A whole‑food plant‑based (WFPB) approach centers unrefined plants and scales down ultra‑processed foods. The big wins come from fiber, micronutrients, and a higher fullness per calorie.
What’s on the plate
Vegetables, fruit, legumes, whole grains, nuts, and seeds in recognizable forms. Oils, salts, and sugars can be used lightly for taste. Ultra‑processed snacks, sweets, and refined grains move to the background.

Likely effects
Higher fiber supports digestion and more stable blood sugar. Micronutrients and phytonutrients rise because variety is built in.
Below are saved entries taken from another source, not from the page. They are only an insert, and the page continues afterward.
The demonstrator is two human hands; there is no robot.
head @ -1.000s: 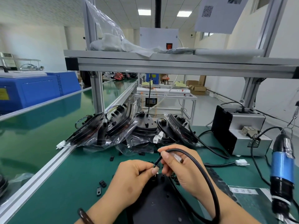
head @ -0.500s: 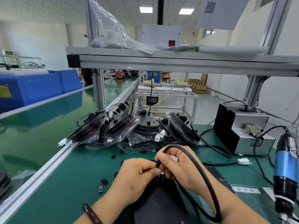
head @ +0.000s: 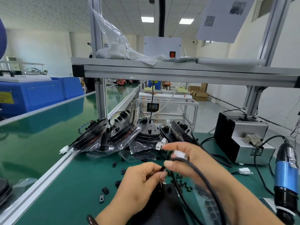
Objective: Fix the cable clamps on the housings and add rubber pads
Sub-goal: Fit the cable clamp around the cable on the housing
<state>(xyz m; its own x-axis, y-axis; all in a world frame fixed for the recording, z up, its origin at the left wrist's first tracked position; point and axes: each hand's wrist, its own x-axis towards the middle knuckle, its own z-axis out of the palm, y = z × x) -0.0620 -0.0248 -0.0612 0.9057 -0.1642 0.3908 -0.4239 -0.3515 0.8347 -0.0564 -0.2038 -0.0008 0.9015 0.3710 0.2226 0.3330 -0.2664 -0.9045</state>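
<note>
A black housing (head: 164, 207) lies on the green mat under my hands. My left hand (head: 141, 184) pinches the thin end of a black cable (head: 199, 174) between thumb and fingers just above the housing. My right hand (head: 190, 161) holds the same cable near its white connector (head: 180, 154), thumb pressed on the cable; the hand is blurred. The cable loops to the right and back down past my right wrist. Small black cable clamps (head: 103, 193) lie loose on the mat at left. A sheet of black rubber pads (head: 209, 205) lies by my right forearm.
Several bagged black housings (head: 113, 135) are stacked behind my hands. A grey and black machine (head: 243, 140) stands at right, with a blue electric screwdriver (head: 286, 179) hanging in front of it. An aluminium rail (head: 48, 174) borders the mat at left, a shelf frame overhead.
My right hand has slid along the cable and lifted, so the white connector now shows on top of it. My left hand still pinches the cable's end over the housing.
</note>
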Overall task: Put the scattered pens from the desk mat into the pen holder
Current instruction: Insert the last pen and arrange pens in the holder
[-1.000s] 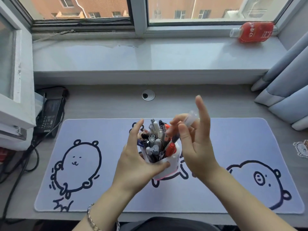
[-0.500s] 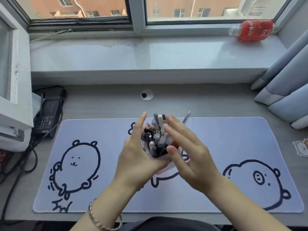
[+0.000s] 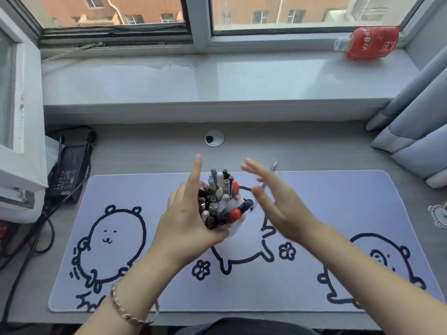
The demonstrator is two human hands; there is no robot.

Many people naturally eat fewer calories without counting, simply due to volume and fiber.
Common gaps and fixes
Be intentional with vitamin B12 (supplement), and consider iodine (iodized salt) and omega‑3 ALA (flax, chia, walnuts). If you avoid soy, use other protein anchors like beans, lentils, or seitan.

Eating out and travel
Look for bowls, salads with legumes, and grain‑based sides. Ask for sauces on the side to tune salt and oil. Keep a small snack—nuts or roasted chickpeas—for long days.
Takeaway
WFPB shifts your defaults away from ultra‑processed options and toward foods that keep you full and well‑nourished.